**TASK TO CARRY OUT:**
Pictures are to be left out, and only the lines below starting at the one with "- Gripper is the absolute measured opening" and ending at the one with "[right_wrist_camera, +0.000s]" are to be reproduced, each exactly, both ends included.

**SUPPLIED DATA:**
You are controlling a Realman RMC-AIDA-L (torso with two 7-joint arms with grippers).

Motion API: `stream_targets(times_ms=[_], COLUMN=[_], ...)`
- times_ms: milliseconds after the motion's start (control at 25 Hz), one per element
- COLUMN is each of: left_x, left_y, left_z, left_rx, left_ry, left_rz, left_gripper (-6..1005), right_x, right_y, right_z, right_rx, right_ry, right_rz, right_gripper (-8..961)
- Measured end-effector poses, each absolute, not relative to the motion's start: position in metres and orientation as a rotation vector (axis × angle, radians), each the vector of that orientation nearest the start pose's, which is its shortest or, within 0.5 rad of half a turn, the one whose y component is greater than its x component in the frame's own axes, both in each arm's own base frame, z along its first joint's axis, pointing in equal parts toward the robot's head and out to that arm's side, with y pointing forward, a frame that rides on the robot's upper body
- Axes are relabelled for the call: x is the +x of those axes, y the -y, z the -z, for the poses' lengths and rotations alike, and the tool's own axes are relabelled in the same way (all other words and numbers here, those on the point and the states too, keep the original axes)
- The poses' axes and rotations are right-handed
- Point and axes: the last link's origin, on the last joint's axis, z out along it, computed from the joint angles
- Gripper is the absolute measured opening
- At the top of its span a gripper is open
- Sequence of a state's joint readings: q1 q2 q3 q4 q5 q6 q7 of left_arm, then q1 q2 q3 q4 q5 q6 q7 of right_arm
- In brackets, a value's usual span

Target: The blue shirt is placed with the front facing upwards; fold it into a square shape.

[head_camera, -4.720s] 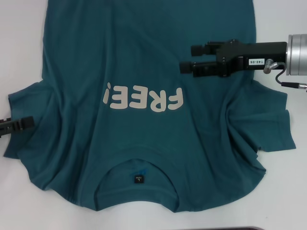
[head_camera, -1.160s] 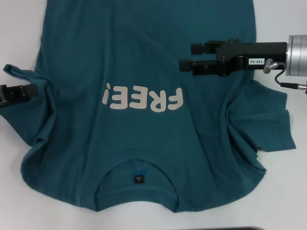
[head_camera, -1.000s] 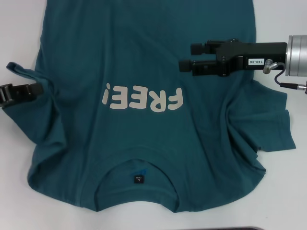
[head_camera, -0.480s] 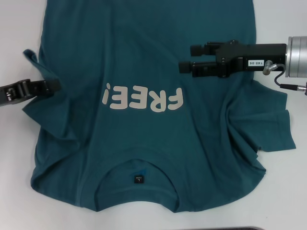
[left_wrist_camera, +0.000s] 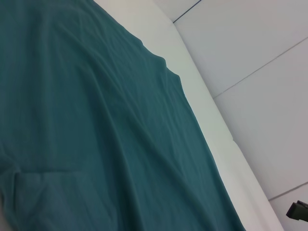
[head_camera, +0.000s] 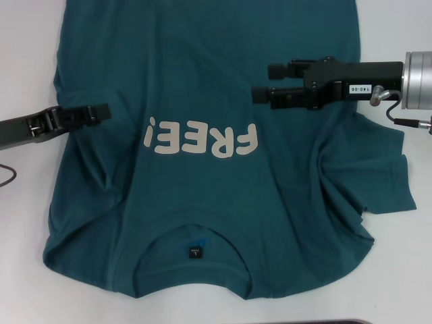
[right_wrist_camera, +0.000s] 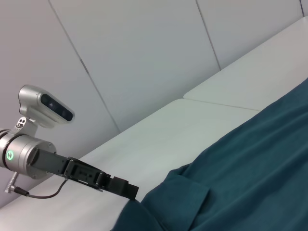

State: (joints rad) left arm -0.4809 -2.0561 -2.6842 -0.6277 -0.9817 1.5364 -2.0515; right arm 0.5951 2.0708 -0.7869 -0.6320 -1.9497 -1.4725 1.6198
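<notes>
Teal blue shirt (head_camera: 202,101) under left claw (head_camera: 101,112)

White "FREE!" lettering (head_camera: 201,140) is showing upside down on the shirt (head_camera: 202,67) chest. A white sticker (head_camera: 360,88) on the right gripper (head_camera: 262,82) is reading "140-06", also inverted. The black neck label (head_camera: 195,252) is carrying unreadable print.

Head view: high, looking steeply down, shirt (head_camera: 216,135) filling most of the picture, collar nearest the robot. Left wrist view: low and close, skimming across shirt (left_wrist_camera: 96,134) cloth toward wall panels. Right wrist view: low, farther back, looking across the table (right_wrist_camera: 159,130) at the left gripper (right_wrist_camera: 126,189). All three share the shirt's left side.
</notes>
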Motion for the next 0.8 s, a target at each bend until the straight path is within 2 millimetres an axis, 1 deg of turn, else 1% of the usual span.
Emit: stream_targets(times_ms=[120, 320, 560, 800], left_x=[-0.312, -0.317, -0.324, -0.335], left_y=[-0.316, -0.313, -0.309, -0.304], left_z=[-0.02, -0.023, -0.03, -0.043], left_rx=[-2.251, -2.232, -2.206, -2.141], left_ry=[1.692, 1.694, 1.687, 1.671], left_rz=[0.796, 0.796, 0.789, 0.806], left_gripper=[278, 518, 755, 795], right_x=[0.24, 0.24, 0.24, 0.239], right_y=[-0.352, -0.353, -0.353, -0.354], right_z=[0.011, 0.011, 0.01, 0.009], right_rx=[-2.718, -2.714, -2.71, -2.711], right_ry=[-0.878, -0.879, -0.881, -0.878], right_rz=[-0.71, -0.713, -0.714, -0.713], right_gripper=[851, 851, 851, 850])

**ANSWER FOR THIS EXERCISE:**
- Gripper is the absolute measured opening
- At the top of its span a gripper is open
- Sequence of a state's joint readings: q1 q2 q3 q4 q5 q6 q7 of left_arm, then q1 q2 q3 q4 q5 q6 q7 of right_arm
- In brackets, a value's usual span

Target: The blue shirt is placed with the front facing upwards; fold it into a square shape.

[head_camera, -4.720s] 
[head_camera, -1.160s] 
[head_camera, -1.000s] 
[head_camera, -0.480s] 
[left_wrist_camera, +0.000s] 
[head_camera, +0.000s] 
[right_wrist_camera, +0.000s] 

Nothing remains to be written for this exercise.